:: Your assignment ::
Take every line containing "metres" from the material and copy it.

:: Material provided ::

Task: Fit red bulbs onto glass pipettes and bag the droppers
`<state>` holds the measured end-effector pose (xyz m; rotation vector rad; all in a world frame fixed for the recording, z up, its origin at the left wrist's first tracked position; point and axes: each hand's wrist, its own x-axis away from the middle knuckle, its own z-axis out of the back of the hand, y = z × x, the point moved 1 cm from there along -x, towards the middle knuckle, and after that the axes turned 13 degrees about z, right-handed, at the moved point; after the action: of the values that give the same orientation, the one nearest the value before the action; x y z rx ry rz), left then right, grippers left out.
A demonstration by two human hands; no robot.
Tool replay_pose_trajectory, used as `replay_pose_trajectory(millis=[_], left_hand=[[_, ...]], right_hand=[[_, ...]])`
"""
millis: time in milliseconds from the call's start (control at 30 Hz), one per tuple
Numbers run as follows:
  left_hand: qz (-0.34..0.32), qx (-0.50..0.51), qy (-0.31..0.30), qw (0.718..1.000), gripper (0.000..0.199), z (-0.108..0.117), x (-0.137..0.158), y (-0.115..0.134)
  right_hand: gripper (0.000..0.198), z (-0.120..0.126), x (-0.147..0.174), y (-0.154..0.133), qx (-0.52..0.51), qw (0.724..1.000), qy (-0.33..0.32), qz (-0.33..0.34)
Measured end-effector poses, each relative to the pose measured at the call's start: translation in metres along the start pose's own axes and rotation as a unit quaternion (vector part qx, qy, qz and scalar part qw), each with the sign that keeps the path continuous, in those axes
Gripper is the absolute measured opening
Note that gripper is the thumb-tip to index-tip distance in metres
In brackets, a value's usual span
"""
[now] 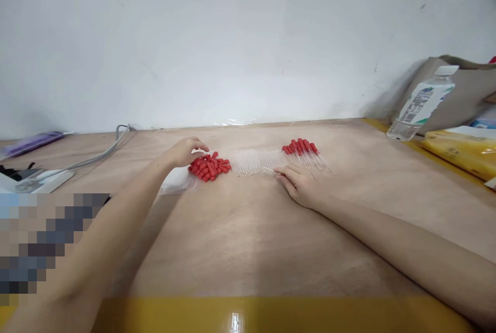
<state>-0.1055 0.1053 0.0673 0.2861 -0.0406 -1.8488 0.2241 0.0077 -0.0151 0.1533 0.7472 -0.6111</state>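
Note:
A heap of red rubber bulbs (209, 167) lies on the table, partly on a clear plastic bag (176, 180). My left hand (188, 151) is over the heap's far left side, fingers curved and apart; whether its fingertips touch the bag or a bulb is unclear. To the right lies a row of thin clear tubes (251, 161) side by side. My right hand (297, 182) is in front of them, its thumb and fingers pinched on the end of one thin clear tube (268, 170). Beyond that hand, several tubes with red bulbs fitted, like droppers (300, 147), lie together.
A water bottle (422, 103) leans by a grey bag (457, 95) at the right, behind a yellow packet (463, 149). At the left are a grey cable (103, 156) and a purple packet (34, 143). Yellow tape (271, 315) runs along the front edge; a white wall (240, 43) stands behind.

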Motion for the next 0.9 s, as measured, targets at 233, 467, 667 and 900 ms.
replay_pose_trajectory(millis=[233, 467, 667, 900], left_hand=[[0.009, -0.004, -0.103, 0.995, 0.023, 0.005, -0.021, 0.005], [0.002, 0.037, 0.018, 0.999, 0.016, 0.014, -0.005, 0.023], [-0.072, 0.202, 0.095, 0.972, 0.015, -0.019, 0.049, 0.086], [-0.069, 0.272, 0.028, 0.959, 0.019, -0.076, 0.070, 0.125]], right_hand=[[0.027, -0.001, -0.001, 0.001, -0.016, 1.000, 0.000, -0.009], [0.025, 0.002, -0.002, -0.001, -0.025, 1.000, 0.005, -0.014], [0.025, 0.004, -0.003, -0.002, -0.014, 1.000, -0.004, -0.020], [0.021, 0.006, -0.003, -0.003, -0.015, 1.000, 0.012, -0.010]])
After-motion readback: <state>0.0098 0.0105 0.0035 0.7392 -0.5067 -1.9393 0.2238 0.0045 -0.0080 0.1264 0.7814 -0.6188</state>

:: Solution below ::
Measured end-effector poses, each relative to the pose measured at the call's start: translation in metres along the start pose's own axes and rotation as a unit quaternion (vector part qx, qy, qz and scalar part qw), each with the sign that keeps the path continuous, in those axes
Note that gripper is the thumb-tip to index-tip distance in metres

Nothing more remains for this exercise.